Assignment:
Leaving out the images, reproduce every line of the data that follows exactly.

Recorded information:
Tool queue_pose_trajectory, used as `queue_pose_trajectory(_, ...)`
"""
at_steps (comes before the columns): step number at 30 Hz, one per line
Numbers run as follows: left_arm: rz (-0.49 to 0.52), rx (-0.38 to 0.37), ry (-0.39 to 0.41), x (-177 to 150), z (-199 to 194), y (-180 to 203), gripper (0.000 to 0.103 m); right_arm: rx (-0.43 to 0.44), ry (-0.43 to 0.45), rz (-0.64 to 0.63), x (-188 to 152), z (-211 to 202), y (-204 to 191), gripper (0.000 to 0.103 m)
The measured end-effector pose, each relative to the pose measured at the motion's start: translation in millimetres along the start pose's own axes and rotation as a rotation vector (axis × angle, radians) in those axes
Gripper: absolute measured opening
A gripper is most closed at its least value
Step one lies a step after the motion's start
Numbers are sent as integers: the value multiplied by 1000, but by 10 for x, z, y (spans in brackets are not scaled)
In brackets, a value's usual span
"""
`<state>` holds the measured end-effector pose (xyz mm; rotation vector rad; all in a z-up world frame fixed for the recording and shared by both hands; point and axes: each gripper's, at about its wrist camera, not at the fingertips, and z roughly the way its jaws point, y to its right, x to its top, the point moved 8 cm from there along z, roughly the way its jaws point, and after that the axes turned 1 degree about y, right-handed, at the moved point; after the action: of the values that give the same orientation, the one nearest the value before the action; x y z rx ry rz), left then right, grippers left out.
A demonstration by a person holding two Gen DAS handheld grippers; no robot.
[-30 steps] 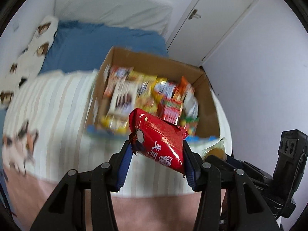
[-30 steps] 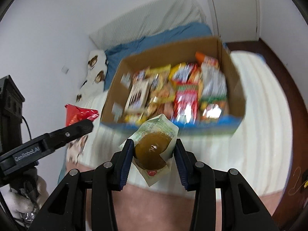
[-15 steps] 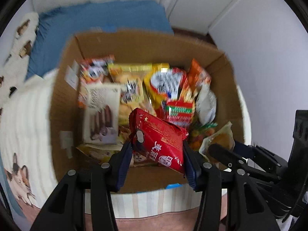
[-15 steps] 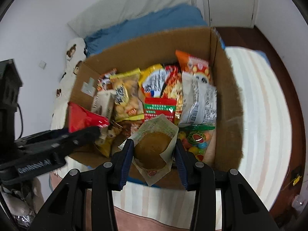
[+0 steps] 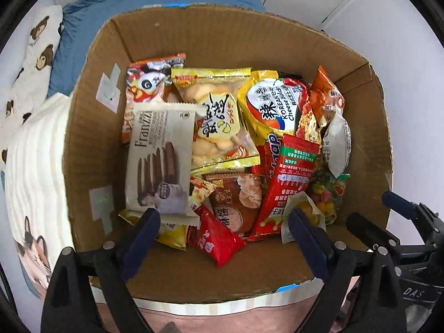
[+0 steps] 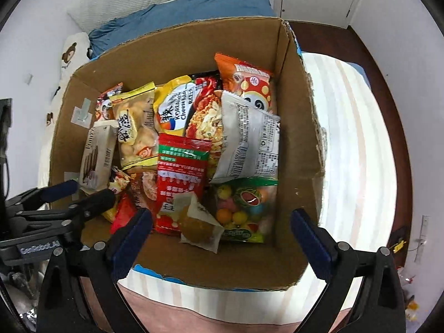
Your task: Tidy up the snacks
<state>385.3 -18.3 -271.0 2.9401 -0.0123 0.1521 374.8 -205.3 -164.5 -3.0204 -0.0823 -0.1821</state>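
Your left gripper (image 5: 223,229) and right gripper (image 6: 222,230) hang spread wide and empty over the corrugated cardboard box (image 5: 91,127). The glossy red packet (image 5: 215,238) and clear-wrapped brown cake (image 6: 198,226) lie inside near the front wall, partly hiding crinkled packs.

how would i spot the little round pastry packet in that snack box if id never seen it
Look in the cardboard box on the striped bedcover, at the near end by the open right gripper. The pastry packet lies on the red sachet, beside the bag of coloured candy balls. It alone is a clear-and-white wrapper showing one round brown cake.
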Motion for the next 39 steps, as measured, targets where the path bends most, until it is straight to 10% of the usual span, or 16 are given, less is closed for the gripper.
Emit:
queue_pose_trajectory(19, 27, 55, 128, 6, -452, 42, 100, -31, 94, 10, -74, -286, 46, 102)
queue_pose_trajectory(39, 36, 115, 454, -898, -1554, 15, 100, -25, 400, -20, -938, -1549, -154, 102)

The answer:
Tool queue_pose_trajectory, used as `queue_pose_trajectory(_, ...)`
"""
at_steps (comes before the columns): step number at 30 Hz, one per line
Numbers run as follows: left_arm: rz (-0.49 to 0.52), rx (-0.38 to 0.37), ry (-0.39 to 0.41), x (-177 to 150), z (-199 to 194), y (-180 to 203), gripper (0.000 to 0.103 m); right_arm: rx (-0.43 to 0.44), ry (-0.43 to 0.45), rz (-0.64 to 0.63), x (-188 to 152), z (-211 to 202), y (-204 to 191), gripper (0.000 to 0.103 m)
The measured end-effector pose, each relative to the pose measured at the motion's start: translation in millimetres along the start pose's own axes and rotation as a rotation vector (axis × angle, radians) in those axes
Gripper: absolute measured opening
A gripper is most closed at its least value
Step one lies a step after the motion's start
Numbers are sent as integers: the value multiplied by 1000, but by 10 for x, z, y (spans in brackets are not scaled)
In brackets, a value's usual span
"""
`<state>` holds the measured end-effector pose (xyz mm; rotation vector rad; all in a z-up world frame fixed for the recording and shared by both hands; point and axes: each gripper's, at about its wrist camera, not at the fingertips, and z roughly the way its jaws point, y to its right, x to its top, the point moved 8 cm from there along z, roughly the way its jaws point, and after that the axes turned 1 degree about y, right-handed, at the moved point; after the action: of the values that give the same orientation, the one nearest the value before the action; x y z rx ry rz), left then right, grippers left out.
A demonstration by a person holding two Gen DAS handheld grippers; no robot.
[-30 steps] 
[-30 steps] 
[-15 steps] 
[-15 steps] 
[+0 steps] 
[+0 steps] 
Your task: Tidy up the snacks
<state>385.3 -18.3 -271.0 2.9401 -0.0123 0.1521 374.8 -205.3 -164.5 -3.0204 -0.0823 -0.1821</state>
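Your left gripper (image 5: 223,229) and right gripper (image 6: 222,230) hang spread wide and empty over the corrugated cardboard box (image 5: 91,127). The glossy red packet (image 5: 215,238) and clear-wrapped brown cake (image 6: 198,226) lie inside near the front wall, partly hiding crinkled packs.

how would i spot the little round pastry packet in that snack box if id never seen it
Look in the cardboard box on the striped bedcover, at the near end by the open right gripper. The pastry packet lies on the red sachet, beside the bag of coloured candy balls. It alone is a clear-and-white wrapper showing one round brown cake.
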Motion for the next 39 steps, as measured, targets where the path bends most, until it is straight to 10% of the usual span, or 16 are given, less is closed for the gripper.
Emit:
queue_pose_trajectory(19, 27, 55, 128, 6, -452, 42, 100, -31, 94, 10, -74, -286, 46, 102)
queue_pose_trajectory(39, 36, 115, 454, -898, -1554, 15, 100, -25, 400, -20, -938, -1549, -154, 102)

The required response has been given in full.